# Any wood turners?



## Grampa Don (Sep 2, 2017)

I have a lathe, and once in a while I do a little turning.  It's mostly from small pieces of pruned wood or trees we've removed. Here are a couple recent samples.



The lid on the left fits the cup.  Both are from a Brazilian pepper tree.  The bowl is from an apricot tree.  They are not stained, just finished with clear varnish.  It's pretty relaxing.  I just start cutting and see what comes out.

Don


----------



## Katybug (Sep 2, 2017)

Beautiful!  You did a great job!


----------



## SeaBreeze (Sep 2, 2017)

They are beautiful and look so smooth, I'd love to just touch them.  Nice work there Don!


----------



## Camper6 (Sep 2, 2017)

I did wood turning and carving before I moved into an apartment.

i will send some pictures. I loved mahogany and rosewood. And spalted woods I subscribed to fine woodworking magazine.

You have a nice finish on that wood.


----------



## terry123 (Sep 3, 2017)

Very nice!!


----------



## Ruth n Jersey (Sep 3, 2017)

Grandpa Don,those items you made are beautiful. I know the work that goes into them.

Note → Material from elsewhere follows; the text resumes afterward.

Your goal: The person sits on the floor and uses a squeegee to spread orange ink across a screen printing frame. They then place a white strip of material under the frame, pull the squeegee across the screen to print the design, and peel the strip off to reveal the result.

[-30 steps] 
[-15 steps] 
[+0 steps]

A few years ago when I was still collecting chicken figurines my sister in law gave me a basket of wooden eggs. I loved them so much. My son has his own cabinetry business and has a lathe in his shop. I decided I wanted to try and make more eggs. They are very expensive in the store. I thought,"how hard could this be?"As you can see in the photo it wasn't a piece of cake. Mine is the white one that looks like it popped out of a constipated chicken. The brown one is store bought. I only made one and it took forever besides being scared to death of the machine. But it was fun trying.


----------



## Camper6 (Sep 3, 2017)

Here's one that I did in Mahogany and hand carved the design. It looks distorted from a side shot but it's not.  Click on it to enlarge it.


----------



## Camper6 (Sep 3, 2017)

How do you do those eggs?  Half at a time or between centres and then finished off ?  

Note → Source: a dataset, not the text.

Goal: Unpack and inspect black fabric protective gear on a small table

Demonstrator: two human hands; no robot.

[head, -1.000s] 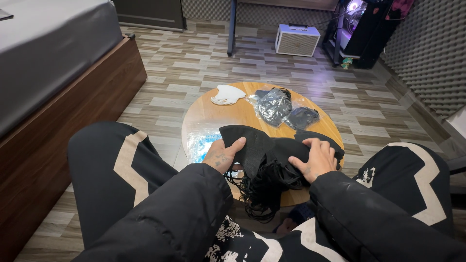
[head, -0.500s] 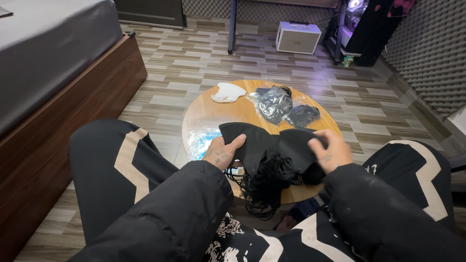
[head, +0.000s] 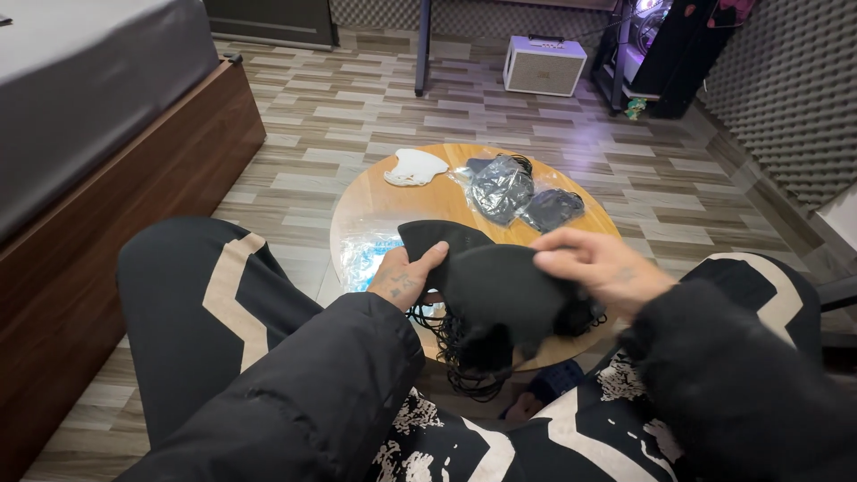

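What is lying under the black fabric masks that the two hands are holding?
Under the black fabric masks, held by the left hand and right hand, tangled black ear loops hang over the round wooden table. The tabletop directly beneath is covered.

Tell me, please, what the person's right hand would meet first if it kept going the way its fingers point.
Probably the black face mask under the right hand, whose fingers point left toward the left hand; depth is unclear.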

Lot's of tricks involved in lathe work.  Like the lid on the cups that fit perfect.


----------



## Grampa Don (Sep 3, 2017)

Thanks for the kind comments.

Camper6 --  Beautiful work on the thermometer.  That carving took some real skill.  The only exotic woods I've ever turned were some small pieces a friend gave me that i made into thimbles for my wife.  The only wood I've ever bought for turning was a small chunk of manzanita burl.  It made a nice little bowl.  I don't have any fancy chucks, just a simple face plate and spur drive.  Part of the fun is making do with what I've got.  I used to subscribe to Fine Woodworking.  I have a collection of the first 100 issues.  It's like an encyclopedia of woodworking.

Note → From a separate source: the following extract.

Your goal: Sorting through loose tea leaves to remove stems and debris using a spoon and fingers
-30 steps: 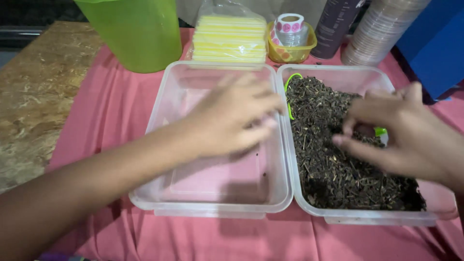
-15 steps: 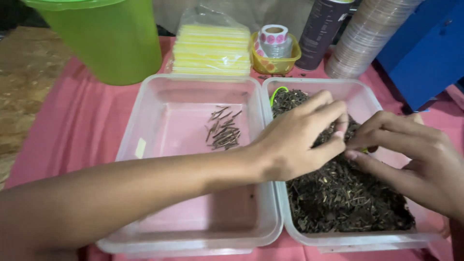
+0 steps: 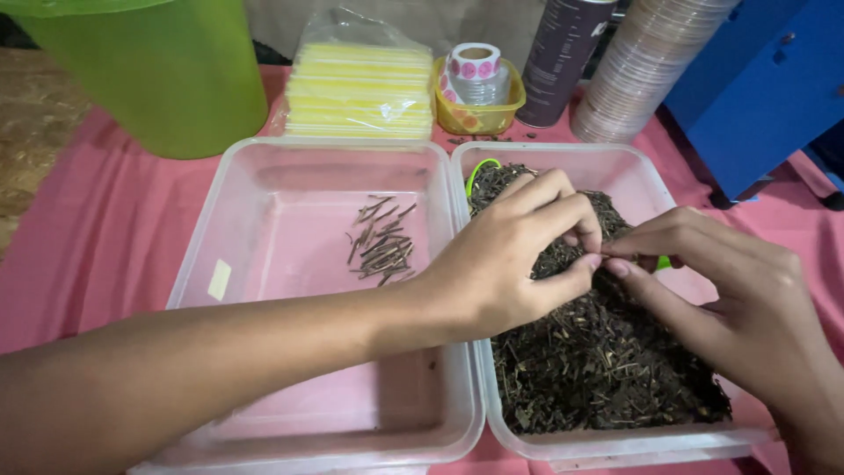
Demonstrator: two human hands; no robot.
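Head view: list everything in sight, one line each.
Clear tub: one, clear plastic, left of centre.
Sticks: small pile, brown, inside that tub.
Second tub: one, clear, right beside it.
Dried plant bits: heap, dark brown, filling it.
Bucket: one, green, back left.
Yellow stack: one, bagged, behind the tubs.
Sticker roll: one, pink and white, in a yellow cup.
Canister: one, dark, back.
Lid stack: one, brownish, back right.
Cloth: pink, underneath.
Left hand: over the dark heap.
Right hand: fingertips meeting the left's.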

Ruth --  I think your egg looks great.  I've never tried anything like that.  You're right, a lathe is scary.  I always wear a full face shield when I turn.

Don


----------



## Falcon (Sep 3, 2017)

Nice work  Don.

When I had my shop,  I turned a few  gavels and some bowls.


----------



## Butterfly (Sep 9, 2017)

Grampa Don said:


> I have a lathe, and once in a while I do a little turning.  It's mostly from small pieces of pruned wood or trees we've removed. Here are a couple recent samples.
> 
> View attachment 41584
> 
> ...



My neighbor, who is nearing 92 now, can take a piece of wood and make it do anything he wants it to.  He makes beautiful furniture and also does the most wonderful wood turning.  It's a hobby he took up when he retired from the Navy and he makes the most beautiful things, both big and small.  He has a real gift.


----------



## Camper6 (Sep 9, 2017)

Yes it's a shame that it can't be carried forward. It's like music in a family. Some have it. Some don't. Some make money at it. Most do not and just do it for the love of it.


----------



## Keesha (Apr 24, 2018)

Yes I purchased a lathe 4 years ago and have turned both wood and acrylic to make some hair toys. 
I made two Rose Sticks. One is from basswood and the other from maple wood. Both were first turned on the lathe and then hand carved.

I’ve also turned acrylic on my lathe which is much harder to do. If done wrong it can shatter the acrylic. Some were for hair sticks and the others were made to match these beaded things I made. 
I literally made hundreds of them and sold them.


----------